Nearly every U.S. state has issued one or more fish-consumption advisories related to mercury in the last several years, indicating that the problem is widespread. But the Adirondacks are especially susceptible after experiencing decades of acid rain, Driscoll said.

Sulfur and nitrogen emissions from Western power plants tend to blow East and get "wrung out" over the Adirondacks, changing the pH balance of the soil and water.

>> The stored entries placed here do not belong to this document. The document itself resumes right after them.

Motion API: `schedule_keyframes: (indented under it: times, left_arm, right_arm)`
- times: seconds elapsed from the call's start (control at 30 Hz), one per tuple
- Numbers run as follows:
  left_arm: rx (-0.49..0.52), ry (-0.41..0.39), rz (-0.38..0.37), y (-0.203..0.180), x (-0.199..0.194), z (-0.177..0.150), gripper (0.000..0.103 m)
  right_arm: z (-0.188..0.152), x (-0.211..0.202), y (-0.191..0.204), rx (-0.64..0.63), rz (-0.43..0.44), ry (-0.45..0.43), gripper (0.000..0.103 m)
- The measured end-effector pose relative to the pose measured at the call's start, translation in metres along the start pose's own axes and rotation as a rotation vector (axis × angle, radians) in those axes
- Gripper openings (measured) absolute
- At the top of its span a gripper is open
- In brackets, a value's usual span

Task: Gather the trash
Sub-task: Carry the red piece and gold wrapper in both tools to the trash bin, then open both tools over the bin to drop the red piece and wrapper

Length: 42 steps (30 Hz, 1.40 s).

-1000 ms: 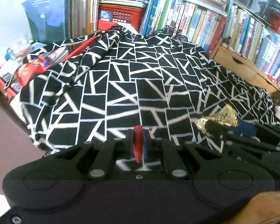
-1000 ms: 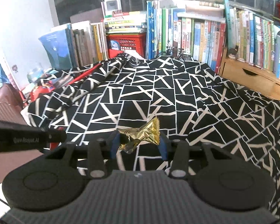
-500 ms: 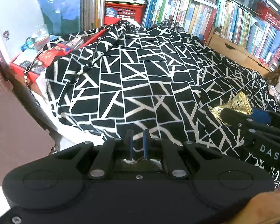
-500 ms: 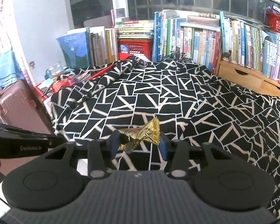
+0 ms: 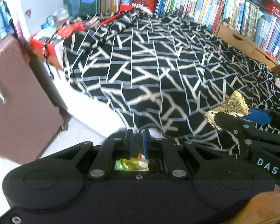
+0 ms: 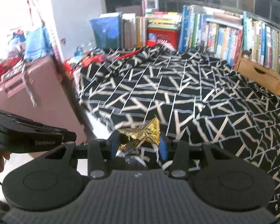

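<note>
A crumpled gold foil wrapper (image 6: 141,134) is pinched between the blue pads of my right gripper (image 6: 138,145), which is shut on it above the near edge of the bed. The left wrist view shows the same wrapper (image 5: 231,108) sticking out of the right gripper (image 5: 239,115) at the right. My left gripper (image 5: 137,141) is shut, its fingers nearly together over the bed's corner and the white floor. A shiny gold and red glint (image 5: 132,163) shows through the gap behind its fingers; I cannot tell what it is. The left gripper (image 6: 28,138) also enters the right wrist view from the left.
A bed with a black and white patterned cover (image 5: 149,65) fills the middle. A pink suitcase (image 5: 18,93) stands at the left beside a strip of white floor (image 5: 87,115). Bookshelves (image 6: 233,37), a red crate (image 6: 162,37) and a wooden drawer unit (image 6: 261,74) line the far side.
Both grippers have drawn back and leftward off the bed toward its near corner, bringing the suitcase and floor into view. The gold wrapper stays in the right gripper.
</note>
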State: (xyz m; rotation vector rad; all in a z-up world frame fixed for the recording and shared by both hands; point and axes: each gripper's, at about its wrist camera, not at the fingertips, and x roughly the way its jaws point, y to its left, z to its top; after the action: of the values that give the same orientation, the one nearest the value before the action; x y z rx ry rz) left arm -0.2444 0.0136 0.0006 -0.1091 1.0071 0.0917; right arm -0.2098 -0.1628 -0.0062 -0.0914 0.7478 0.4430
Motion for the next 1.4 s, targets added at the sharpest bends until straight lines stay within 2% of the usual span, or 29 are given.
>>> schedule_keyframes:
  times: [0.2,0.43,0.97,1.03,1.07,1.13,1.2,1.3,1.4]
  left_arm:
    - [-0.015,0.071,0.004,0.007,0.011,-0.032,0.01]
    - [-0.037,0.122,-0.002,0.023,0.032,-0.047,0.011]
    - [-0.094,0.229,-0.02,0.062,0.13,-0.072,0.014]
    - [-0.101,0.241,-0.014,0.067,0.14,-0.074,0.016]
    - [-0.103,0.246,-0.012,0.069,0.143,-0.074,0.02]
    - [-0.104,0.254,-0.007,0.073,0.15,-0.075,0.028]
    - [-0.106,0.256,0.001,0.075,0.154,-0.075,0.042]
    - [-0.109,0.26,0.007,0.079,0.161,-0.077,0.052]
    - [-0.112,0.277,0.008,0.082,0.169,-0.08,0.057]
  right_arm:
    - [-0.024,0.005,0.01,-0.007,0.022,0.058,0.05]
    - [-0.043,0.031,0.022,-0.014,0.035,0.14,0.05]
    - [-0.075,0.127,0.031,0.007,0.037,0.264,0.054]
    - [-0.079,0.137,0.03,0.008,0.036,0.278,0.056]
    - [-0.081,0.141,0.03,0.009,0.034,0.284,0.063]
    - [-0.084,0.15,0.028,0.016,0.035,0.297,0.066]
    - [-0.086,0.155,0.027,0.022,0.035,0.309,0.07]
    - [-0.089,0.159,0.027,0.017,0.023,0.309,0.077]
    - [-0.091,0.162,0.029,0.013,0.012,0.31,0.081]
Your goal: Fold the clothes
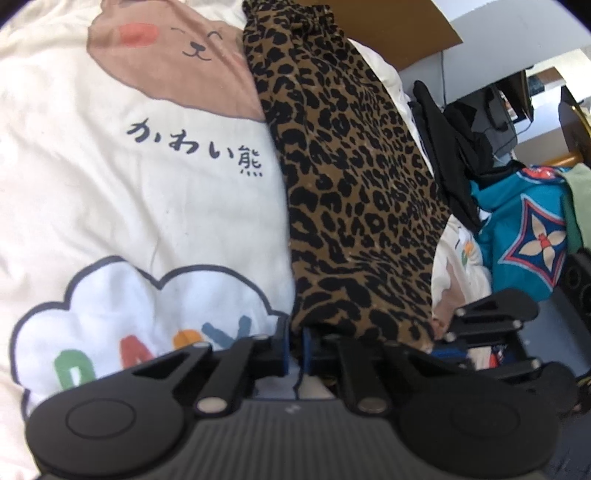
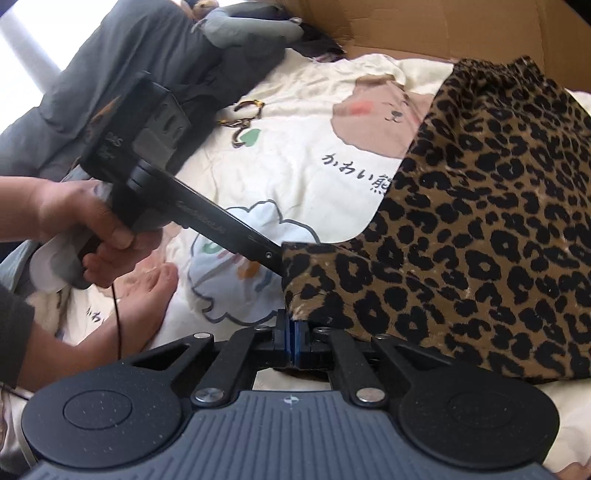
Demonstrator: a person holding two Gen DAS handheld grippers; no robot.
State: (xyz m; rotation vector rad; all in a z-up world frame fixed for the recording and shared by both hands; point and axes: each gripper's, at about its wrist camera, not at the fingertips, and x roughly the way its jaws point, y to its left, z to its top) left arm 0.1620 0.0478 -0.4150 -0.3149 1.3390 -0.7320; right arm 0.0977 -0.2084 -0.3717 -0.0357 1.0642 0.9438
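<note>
A leopard-print garment (image 1: 351,184) lies lengthwise on a cream bedcover (image 1: 129,184) printed with a bear. My left gripper (image 1: 296,347) is at its near hem, blue pads drawn close on the hem's left corner. From the right wrist view the same garment (image 2: 480,221) spreads to the right, and the left gripper's black body (image 2: 221,225), held by a person's hand (image 2: 85,218), reaches into the cloth's corner, its tips hidden by it. My right gripper (image 2: 292,341) is shut, with the hem's near corner pinched between its pads.
A cardboard box (image 2: 424,26) stands behind the bed. Grey clothes (image 2: 129,55) lie at the far left, black clothes (image 1: 454,147) and a teal patterned garment (image 1: 524,229) at the right. A bare foot (image 2: 147,295) rests on the cover near the grippers.
</note>
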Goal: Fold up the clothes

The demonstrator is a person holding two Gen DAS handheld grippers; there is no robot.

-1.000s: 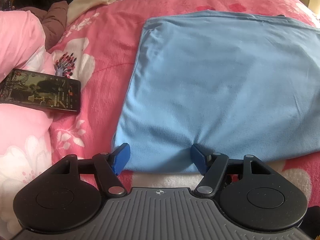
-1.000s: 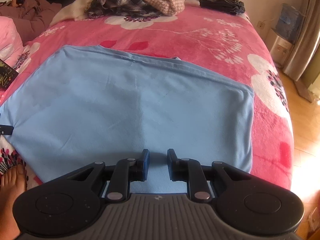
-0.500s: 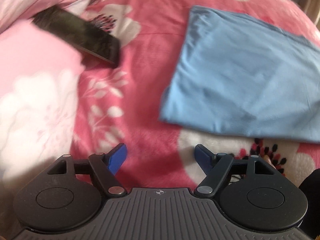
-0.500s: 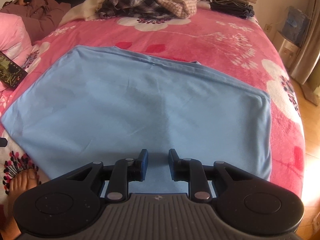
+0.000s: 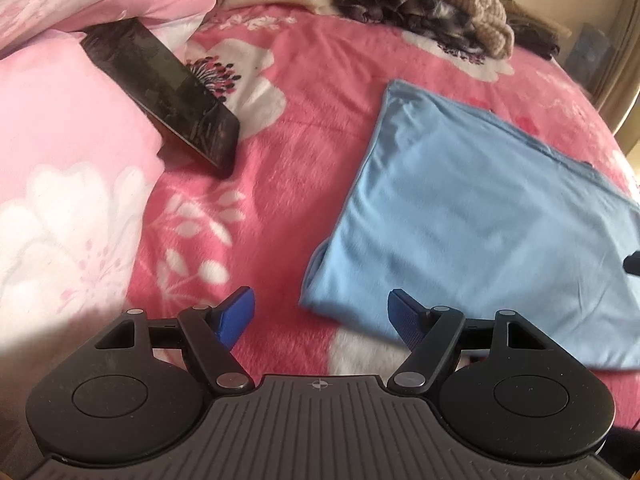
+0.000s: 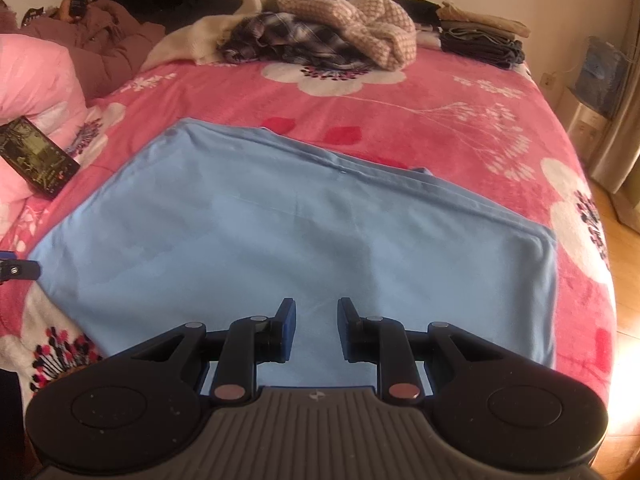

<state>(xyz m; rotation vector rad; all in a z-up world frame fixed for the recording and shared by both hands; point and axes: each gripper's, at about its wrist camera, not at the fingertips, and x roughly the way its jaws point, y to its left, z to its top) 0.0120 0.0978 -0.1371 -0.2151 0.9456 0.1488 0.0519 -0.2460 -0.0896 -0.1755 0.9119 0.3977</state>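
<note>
Blue cloth [image 6: 288,240] lies flat on the pink floral bed [image 6: 440,120], folded to a wide rectangle. In the right wrist view its long axis runs left-right, skewed: left end nearer the pillow side, right end towards the bed's right edge. Far edge shows a seam line; far-right corner has a small layer poking out.

Left tongs [image 5: 320,312]: jaws set wide and closing at this moment, nothing between the pads; they hang above the bedspread just off the cloth's near-left corner, the right pad over the cloth's near edge. Blurred here, so I cannot tell whether it touches.

Right tongs [image 6: 316,328]: jaws a narrow gap apart, above the cloth's near edge around mid-length. Blue fabric shows through the gap, but no pinch visible.

No containers in view. Elsewhere on the bed: phone [image 5: 164,92] propped on the pink pillow [image 5: 60,184] at left, loose clothes heap [image 6: 320,36] at far centre, folded stack [image 6: 480,36] at far right.
</note>
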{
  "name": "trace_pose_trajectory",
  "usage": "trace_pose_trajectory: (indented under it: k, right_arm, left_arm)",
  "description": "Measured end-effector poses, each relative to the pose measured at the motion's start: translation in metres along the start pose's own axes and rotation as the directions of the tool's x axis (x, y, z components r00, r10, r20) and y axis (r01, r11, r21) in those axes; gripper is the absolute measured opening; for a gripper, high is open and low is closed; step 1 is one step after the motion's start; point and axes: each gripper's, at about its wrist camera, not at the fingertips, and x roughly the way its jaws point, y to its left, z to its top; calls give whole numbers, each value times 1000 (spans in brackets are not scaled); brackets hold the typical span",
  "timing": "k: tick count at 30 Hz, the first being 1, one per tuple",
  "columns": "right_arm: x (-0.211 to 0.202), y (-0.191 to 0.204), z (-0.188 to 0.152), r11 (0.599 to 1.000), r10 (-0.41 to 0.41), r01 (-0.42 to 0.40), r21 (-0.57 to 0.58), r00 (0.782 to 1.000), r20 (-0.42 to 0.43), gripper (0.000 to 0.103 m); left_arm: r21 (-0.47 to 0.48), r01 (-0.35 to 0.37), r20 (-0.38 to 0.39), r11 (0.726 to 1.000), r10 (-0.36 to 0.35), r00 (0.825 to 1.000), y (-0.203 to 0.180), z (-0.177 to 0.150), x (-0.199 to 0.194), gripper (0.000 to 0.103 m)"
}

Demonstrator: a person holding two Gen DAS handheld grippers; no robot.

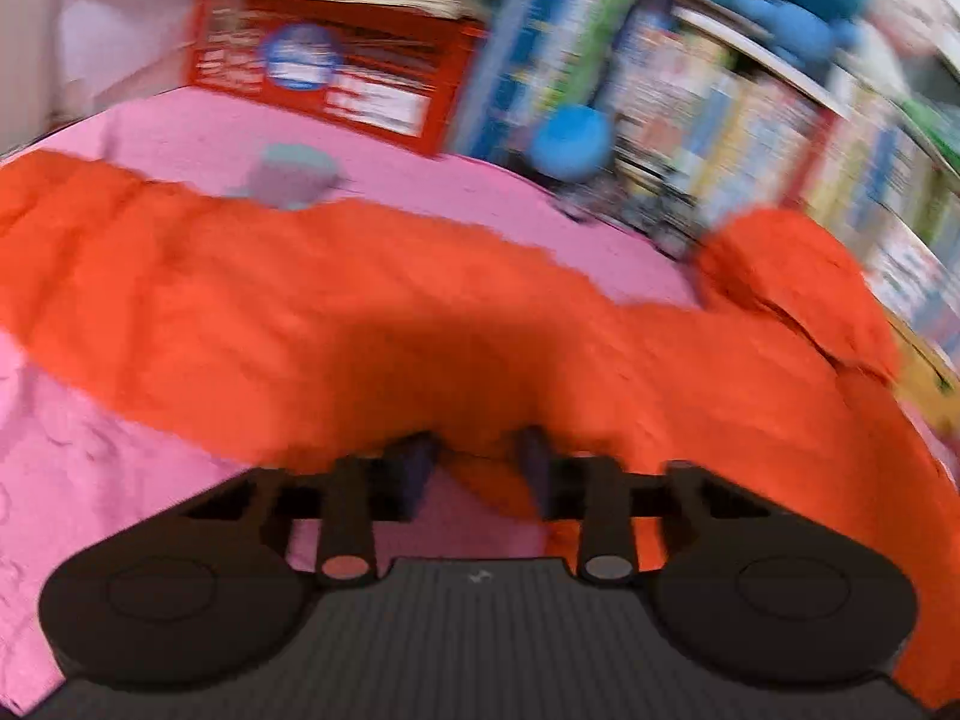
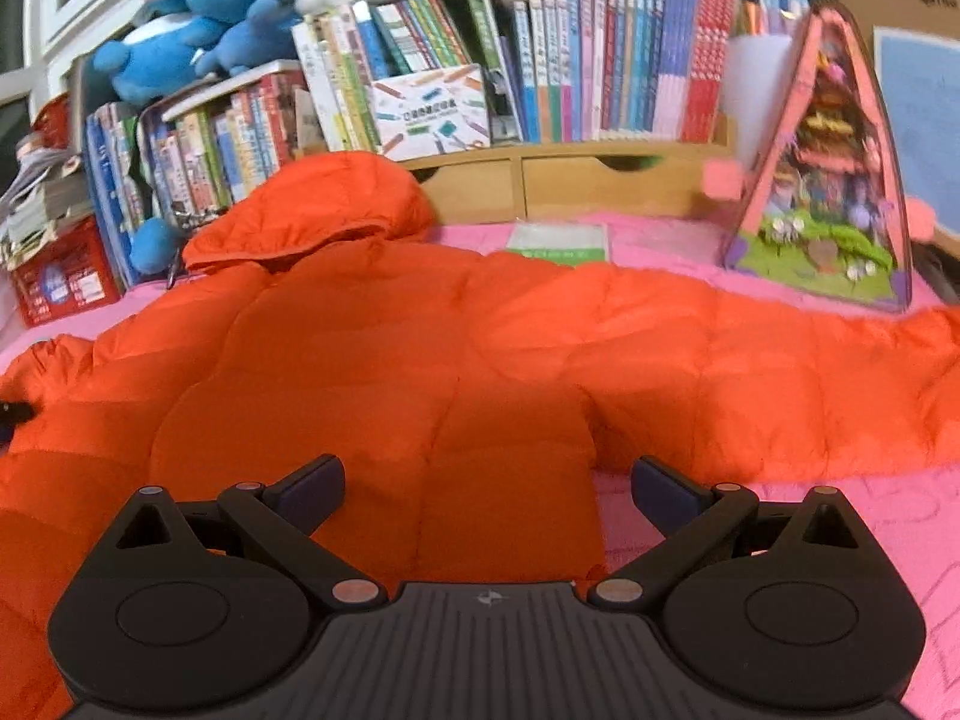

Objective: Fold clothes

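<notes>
Jaws first: the right gripper (image 2: 487, 489) stands wide apart over the hem of the orange puffer jacket (image 2: 420, 372), holding nothing. The left gripper (image 1: 477, 459) is nearly closed, jaws at the jacket's edge — gripping or not, I cannot tell. The jacket lies flat on the pink surface (image 2: 840, 540), hood toward the books (image 2: 600, 60), probably spread out for folding.
</notes>
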Motion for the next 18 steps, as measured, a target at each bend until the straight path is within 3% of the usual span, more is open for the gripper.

"It’s naturally sensitive, but you have a sort of double whammy with the acid rain," he said.

Scientists have found that adding sulfuric acid to a lake or wetland causes a bacterial interaction that leads to increased production of methyl mercury.

It could also mean mercury has less opportunity for "biodilution," Driscoll said.

"One idea is that the acid rain has affected the number and productivity of organisms in lake, so the mercury gets distributed at a very high level among the fish that are left," he explained.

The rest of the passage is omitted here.